While androgens and genetics are the biggest cause of hair loss, there are plenty of other culprits.
Alopecia areata -- in which hair falls out in clumps, leaving small round patches -- is the second most common. The condition -- which also runs in families -- strikes between 100,000 and 200,000 Americans of all ages.
Researchers believe it's an autoimmune disease in which the body's immune system attacks hair follicles, mistaking them as foreign intruders. Usually hair grows back in six months to two years, though new bald patches may form as others grow back.

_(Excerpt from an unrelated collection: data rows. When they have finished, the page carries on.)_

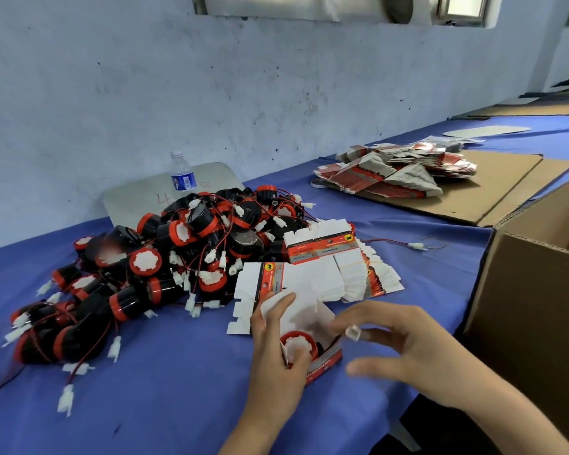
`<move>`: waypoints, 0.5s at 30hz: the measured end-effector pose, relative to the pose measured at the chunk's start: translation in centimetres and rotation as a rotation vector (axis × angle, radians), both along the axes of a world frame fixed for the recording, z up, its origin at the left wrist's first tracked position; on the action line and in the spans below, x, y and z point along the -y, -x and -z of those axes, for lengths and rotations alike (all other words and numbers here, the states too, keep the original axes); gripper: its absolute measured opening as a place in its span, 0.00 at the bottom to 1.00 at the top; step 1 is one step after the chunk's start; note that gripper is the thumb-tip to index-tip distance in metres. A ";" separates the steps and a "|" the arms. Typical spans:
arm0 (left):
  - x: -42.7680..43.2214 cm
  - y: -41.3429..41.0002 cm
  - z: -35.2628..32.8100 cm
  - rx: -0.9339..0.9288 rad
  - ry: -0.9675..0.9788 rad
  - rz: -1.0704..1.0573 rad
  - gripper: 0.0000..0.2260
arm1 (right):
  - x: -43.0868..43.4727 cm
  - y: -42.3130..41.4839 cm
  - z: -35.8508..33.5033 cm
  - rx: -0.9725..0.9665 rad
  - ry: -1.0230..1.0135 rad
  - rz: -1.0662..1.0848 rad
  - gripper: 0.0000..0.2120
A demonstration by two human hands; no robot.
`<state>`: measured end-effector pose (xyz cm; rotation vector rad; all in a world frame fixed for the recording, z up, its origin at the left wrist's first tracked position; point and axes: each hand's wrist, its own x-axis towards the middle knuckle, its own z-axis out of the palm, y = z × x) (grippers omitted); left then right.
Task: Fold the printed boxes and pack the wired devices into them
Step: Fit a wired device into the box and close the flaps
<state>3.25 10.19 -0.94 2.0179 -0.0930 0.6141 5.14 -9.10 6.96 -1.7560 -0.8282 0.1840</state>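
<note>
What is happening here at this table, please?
A person is packing wired devices into printed boxes. The left hand steadies an open box with one red-and-black device already inside. The right hand holds the white connector above the box. A pile of devices and flat boxes waits behind.

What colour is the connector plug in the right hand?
White. The connector plug sits at the right hand's fingertips, best seen in the head view.

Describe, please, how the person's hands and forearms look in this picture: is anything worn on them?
Both the left hand and the right hand are bare: no gloves, rings, watch or wristband show. The forearms are uncovered down to the bottom edge, with no sleeve in view.
</note>
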 end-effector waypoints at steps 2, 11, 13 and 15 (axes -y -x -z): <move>0.0 -0.1 0.0 0.004 -0.008 -0.015 0.37 | -0.8 -0.1 0.8 0.171 -0.012 0.207 0.11; 0.0 0.0 0.1 0.001 -0.029 -0.037 0.35 | -4.5 -1.9 2.0 0.379 -0.248 0.524 0.29; 0.0 0.0 0.1 0.000 -0.022 -0.033 0.35 | -5.4 -1.9 2.6 0.298 -0.315 0.524 0.26; -0.1 -0.1 0.2 0.000 -0.023 -0.029 0.36 | -5.9 -1.9 3.2 0.342 -0.263 0.527 0.21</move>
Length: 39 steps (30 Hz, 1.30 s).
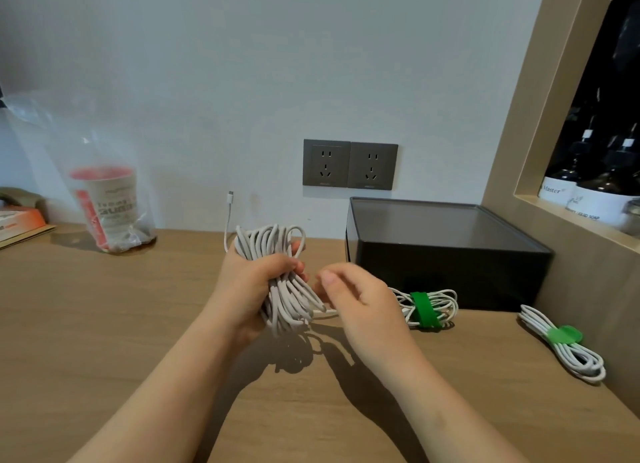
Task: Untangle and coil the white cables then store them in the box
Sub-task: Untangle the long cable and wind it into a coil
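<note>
My left hand point(254, 282) grips a thick bundle of coiled white cable point(277, 251) around its middle, held upright above the wooden desk. One free end with a small plug point(230, 196) sticks up behind the bundle. My right hand point(353, 296) is just right of the bundle, fingers curled and pinching a strand of that cable near its lower end. The dark box point(446, 254) stands at the back right with its lid on. Two more white coils lie on the desk, each bound with a green strap: one point(427, 306) in front of the box, one point(564, 345) at the far right.
A clear plastic bag holding a paper cup point(107, 209) stands at the back left, next to an orange book point(17, 220). Two grey wall sockets point(349, 164) sit above the box. A wooden shelf frame with dark bottles point(588, 192) bounds the right side.
</note>
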### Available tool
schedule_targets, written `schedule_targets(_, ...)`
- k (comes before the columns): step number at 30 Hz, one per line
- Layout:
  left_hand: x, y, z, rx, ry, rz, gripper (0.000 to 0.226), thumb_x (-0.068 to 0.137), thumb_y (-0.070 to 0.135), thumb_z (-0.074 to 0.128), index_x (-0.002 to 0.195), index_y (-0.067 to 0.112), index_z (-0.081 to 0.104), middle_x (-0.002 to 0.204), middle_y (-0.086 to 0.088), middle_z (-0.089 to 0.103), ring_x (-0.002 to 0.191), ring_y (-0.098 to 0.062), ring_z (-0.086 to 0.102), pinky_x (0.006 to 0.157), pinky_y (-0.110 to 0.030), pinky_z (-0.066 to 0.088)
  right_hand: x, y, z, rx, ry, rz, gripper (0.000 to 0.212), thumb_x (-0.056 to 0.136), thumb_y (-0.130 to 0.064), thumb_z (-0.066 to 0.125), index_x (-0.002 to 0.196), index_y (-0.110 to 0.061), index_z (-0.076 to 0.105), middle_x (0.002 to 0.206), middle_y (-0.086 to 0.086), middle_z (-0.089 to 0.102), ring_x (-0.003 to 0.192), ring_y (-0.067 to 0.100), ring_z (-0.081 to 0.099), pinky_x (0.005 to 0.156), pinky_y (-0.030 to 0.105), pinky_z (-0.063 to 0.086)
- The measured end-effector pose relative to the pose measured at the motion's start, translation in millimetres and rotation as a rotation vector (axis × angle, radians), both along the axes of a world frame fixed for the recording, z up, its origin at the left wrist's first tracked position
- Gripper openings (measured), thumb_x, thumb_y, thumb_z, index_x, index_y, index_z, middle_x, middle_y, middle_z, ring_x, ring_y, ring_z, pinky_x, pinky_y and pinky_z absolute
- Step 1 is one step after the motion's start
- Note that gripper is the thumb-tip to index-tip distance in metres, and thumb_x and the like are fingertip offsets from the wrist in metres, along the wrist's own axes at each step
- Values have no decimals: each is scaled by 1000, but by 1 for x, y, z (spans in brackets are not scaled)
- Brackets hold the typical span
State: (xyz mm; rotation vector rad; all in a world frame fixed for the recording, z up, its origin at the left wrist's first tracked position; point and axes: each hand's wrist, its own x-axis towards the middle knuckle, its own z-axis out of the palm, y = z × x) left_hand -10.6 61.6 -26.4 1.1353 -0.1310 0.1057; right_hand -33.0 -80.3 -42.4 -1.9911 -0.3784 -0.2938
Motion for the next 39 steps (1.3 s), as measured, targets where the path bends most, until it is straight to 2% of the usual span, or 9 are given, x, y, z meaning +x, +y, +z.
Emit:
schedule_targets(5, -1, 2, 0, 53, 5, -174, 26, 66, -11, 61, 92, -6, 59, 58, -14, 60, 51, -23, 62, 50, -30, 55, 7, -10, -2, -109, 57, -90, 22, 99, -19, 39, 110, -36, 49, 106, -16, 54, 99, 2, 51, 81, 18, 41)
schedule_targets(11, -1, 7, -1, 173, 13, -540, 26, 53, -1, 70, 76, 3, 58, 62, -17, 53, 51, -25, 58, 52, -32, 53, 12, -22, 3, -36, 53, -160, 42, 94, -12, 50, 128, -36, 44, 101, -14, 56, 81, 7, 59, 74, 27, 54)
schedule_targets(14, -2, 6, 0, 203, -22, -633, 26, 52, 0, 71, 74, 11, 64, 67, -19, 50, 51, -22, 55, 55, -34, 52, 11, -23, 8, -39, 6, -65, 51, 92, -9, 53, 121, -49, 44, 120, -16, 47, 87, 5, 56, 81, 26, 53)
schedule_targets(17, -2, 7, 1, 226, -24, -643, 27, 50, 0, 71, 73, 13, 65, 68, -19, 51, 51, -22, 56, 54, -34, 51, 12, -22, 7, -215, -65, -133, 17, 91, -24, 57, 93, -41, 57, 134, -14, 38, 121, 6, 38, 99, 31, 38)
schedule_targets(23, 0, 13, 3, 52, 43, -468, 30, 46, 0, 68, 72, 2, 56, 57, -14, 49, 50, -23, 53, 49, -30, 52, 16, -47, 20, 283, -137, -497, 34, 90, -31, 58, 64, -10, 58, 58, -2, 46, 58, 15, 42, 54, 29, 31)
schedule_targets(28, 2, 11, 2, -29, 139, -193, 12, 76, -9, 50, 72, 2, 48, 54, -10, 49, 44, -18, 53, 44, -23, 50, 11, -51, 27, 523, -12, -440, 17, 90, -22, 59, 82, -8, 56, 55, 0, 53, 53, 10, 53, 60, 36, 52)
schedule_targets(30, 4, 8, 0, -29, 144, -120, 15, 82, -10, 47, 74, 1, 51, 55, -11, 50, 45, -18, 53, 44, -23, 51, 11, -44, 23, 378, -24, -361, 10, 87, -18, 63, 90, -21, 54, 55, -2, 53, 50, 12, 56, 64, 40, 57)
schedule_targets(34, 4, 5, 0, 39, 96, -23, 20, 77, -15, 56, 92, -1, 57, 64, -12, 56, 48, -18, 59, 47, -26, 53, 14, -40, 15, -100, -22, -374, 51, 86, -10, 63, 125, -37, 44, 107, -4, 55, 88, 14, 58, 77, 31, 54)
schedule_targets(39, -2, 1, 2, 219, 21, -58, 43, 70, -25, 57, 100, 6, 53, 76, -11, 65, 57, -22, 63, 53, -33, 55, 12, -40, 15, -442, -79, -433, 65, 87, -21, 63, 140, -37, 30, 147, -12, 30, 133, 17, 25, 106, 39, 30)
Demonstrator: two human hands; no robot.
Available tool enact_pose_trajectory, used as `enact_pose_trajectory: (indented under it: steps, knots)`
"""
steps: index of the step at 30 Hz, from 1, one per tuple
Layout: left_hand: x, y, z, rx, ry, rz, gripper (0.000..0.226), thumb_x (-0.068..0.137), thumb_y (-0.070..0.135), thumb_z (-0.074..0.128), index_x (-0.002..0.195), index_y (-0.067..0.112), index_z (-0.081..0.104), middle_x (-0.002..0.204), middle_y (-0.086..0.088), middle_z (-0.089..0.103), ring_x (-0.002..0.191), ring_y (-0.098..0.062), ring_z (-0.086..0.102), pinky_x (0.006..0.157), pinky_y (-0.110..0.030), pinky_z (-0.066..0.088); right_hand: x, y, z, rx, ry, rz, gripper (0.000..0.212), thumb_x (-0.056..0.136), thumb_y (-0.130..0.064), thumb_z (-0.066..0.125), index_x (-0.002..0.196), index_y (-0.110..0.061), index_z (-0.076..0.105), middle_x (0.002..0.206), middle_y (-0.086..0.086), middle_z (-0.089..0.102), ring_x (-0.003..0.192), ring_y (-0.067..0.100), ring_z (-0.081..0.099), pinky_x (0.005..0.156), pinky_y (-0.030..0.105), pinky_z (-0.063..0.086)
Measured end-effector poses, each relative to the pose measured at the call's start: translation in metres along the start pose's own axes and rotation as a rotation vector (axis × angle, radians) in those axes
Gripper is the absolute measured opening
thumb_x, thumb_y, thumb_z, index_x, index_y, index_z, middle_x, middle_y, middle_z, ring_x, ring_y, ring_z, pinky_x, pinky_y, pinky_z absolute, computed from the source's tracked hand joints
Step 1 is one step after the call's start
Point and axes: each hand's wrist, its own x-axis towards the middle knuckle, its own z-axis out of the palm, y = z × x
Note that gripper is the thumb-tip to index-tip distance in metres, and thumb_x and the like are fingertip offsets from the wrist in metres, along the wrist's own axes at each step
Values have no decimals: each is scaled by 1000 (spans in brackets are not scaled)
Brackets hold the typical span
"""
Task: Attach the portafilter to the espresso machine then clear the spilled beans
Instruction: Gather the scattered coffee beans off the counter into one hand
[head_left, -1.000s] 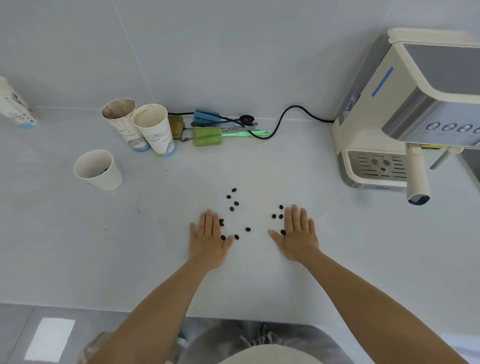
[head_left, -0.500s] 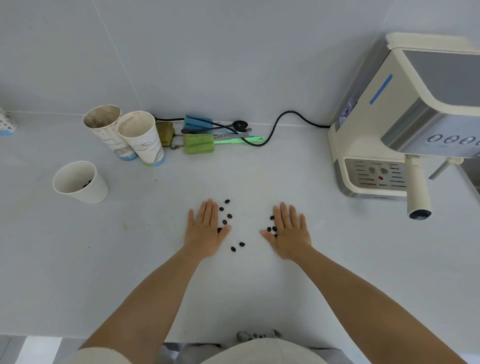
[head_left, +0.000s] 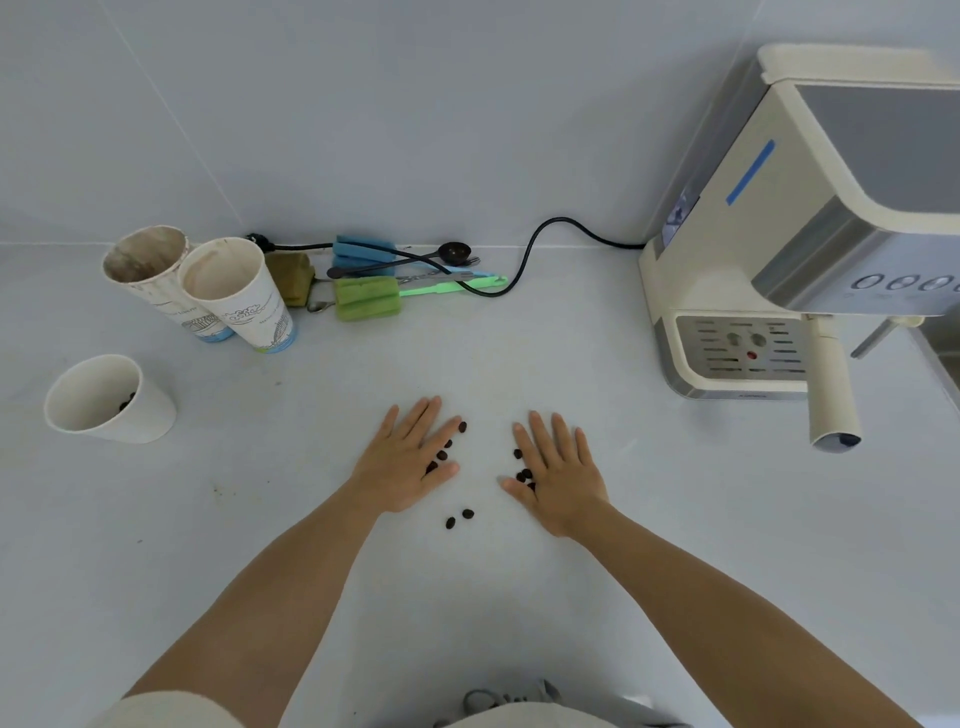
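Pale grey tiled wall behind a smooth white desk (head_left: 675, 519); cream espresso machine (head_left: 810, 218) at right, cream-handled portafilter (head_left: 831, 384) locked in. Left hand (head_left: 402, 462) and right hand (head_left: 558, 475) flat on the desk, fingers spread open, flanking small dark spilled beans (head_left: 460, 517)

The counter (head_left: 675, 545) filling the lower frame looks smooth and matt, with faint specks at left. The espresso machine (head_left: 810, 218) at upper right has a glossy cream plastic shell and a brushed-metal drip grille (head_left: 740, 345). At upper left, two paper cups (head_left: 202, 288) look stained inside; the green sponge brush (head_left: 369, 298) is porous. The beans (head_left: 457, 518) at centre are dark, slightly shiny
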Motion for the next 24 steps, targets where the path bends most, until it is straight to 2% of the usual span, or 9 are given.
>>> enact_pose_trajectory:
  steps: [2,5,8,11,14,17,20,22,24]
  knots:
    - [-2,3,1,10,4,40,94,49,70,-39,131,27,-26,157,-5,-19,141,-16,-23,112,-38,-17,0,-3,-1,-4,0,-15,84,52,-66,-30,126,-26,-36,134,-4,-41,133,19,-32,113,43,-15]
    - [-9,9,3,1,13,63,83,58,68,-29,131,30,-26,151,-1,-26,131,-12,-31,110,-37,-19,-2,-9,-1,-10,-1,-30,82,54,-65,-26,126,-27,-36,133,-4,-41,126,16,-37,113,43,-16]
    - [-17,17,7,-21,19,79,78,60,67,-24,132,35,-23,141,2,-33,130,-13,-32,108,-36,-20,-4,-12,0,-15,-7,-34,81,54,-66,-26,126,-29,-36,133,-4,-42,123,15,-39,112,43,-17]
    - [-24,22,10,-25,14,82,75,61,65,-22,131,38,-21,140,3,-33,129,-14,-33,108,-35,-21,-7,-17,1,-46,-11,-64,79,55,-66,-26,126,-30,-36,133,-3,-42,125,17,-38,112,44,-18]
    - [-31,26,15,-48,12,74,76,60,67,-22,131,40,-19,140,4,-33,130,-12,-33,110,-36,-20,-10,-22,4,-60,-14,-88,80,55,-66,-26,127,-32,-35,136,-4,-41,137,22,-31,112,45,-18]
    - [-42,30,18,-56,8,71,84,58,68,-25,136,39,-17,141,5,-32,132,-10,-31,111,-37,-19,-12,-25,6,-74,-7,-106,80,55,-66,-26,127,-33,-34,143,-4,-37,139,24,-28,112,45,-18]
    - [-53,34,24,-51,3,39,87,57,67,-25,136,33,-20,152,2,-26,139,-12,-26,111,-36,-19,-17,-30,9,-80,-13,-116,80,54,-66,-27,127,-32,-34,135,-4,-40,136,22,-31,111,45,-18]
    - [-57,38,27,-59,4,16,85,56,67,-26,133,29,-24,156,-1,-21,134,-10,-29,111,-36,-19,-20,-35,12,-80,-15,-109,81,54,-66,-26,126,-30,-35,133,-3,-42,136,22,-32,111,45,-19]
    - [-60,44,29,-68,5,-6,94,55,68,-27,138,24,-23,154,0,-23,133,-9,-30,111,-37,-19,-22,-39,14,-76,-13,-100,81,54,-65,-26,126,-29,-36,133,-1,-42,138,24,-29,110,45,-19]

There are other, treatable problems that can cause hair loss, says Dr. Leonard Dzubow, head of dermatological surgery at the University of Pennsylvania. Many of the following only damage hair temporarily:
- Diet. A protein, iron, or zinc deficiency can affect your scalp.
- Illness. High fever, major surgery, infection, or an over- or underactive thyroid can result in hair loss.
- Trauma. Tight ponytails, braids, cornrows, weaving, or wearing a snug wig can cause hair to break.
- Stress. The body cuts back on hair growth during physical or psychological stress. You may experience hair loss months after enduring a stressful event.
- Hormones. Women can lose hair after giving birth or if they stop taking birth control pills. With a drop in estrogen, hair sheds more quickly.
Hairpieces Can Help
For those who refuse to accept their new look, a hairpiece or weave can give the illusion of a fuller head of hair. The look of today's high-quality pieces is so natural, it's hard to tell what's real hair and what's not.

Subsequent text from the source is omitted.